**What is required**: Find the line containing "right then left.", then print it and each line after it through the end of the listing exactly, with no pictures.

**Data excerpt**:
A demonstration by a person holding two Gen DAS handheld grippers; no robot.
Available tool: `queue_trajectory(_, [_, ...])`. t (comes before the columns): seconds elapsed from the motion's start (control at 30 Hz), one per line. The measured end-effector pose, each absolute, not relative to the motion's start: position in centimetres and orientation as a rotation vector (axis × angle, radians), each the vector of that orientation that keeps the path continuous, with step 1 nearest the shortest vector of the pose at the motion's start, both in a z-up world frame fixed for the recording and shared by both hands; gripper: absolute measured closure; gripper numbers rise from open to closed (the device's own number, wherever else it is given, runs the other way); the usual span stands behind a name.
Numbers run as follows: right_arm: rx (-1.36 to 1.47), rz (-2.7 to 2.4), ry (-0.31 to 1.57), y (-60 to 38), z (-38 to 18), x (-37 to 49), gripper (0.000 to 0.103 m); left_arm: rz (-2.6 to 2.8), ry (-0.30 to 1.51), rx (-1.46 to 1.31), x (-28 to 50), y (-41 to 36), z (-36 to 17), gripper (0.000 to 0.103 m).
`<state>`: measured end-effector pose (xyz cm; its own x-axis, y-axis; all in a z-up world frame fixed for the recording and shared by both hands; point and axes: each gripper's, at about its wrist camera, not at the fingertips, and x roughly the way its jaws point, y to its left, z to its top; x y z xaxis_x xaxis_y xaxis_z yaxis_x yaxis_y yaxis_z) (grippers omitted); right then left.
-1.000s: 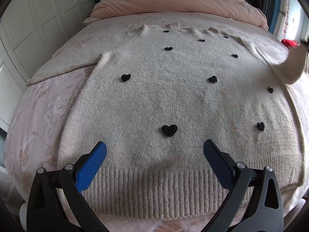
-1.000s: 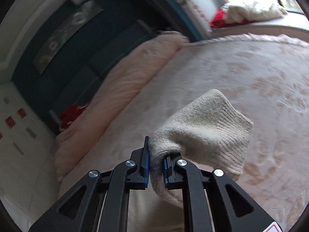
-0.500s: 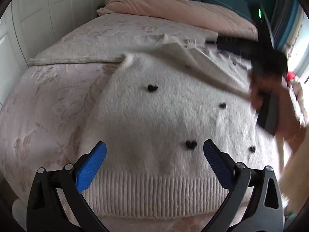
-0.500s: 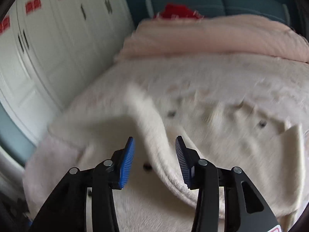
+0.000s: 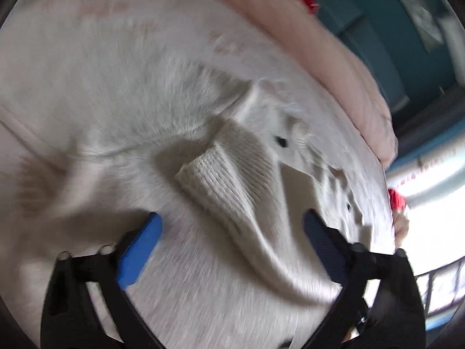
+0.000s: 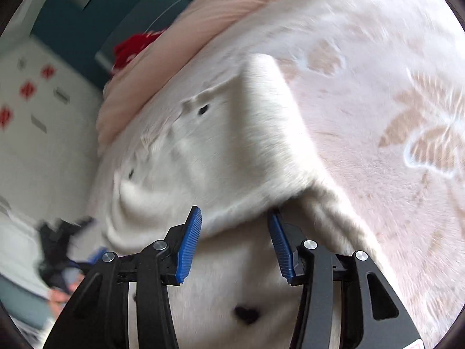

**Response to this task**:
`<state>`: measured end-effector pose (xyz cm; its own x-axis, y-axis; all in a z-up world frame fixed for the recording and shared by both hands; point and axes: each gripper's, at about its wrist camera, not at the fingertips, and x roughly the way its jaws point, y to its left, z to its top; x y z xaxis_x xaxis_y xaxis_z yaxis_x yaxis_y yaxis_z) (grippers omitted); right then left.
-1.000s: 
-1.000s: 
-0.500s: 
-0.500s: 
+0.000s: 
+0.000s: 

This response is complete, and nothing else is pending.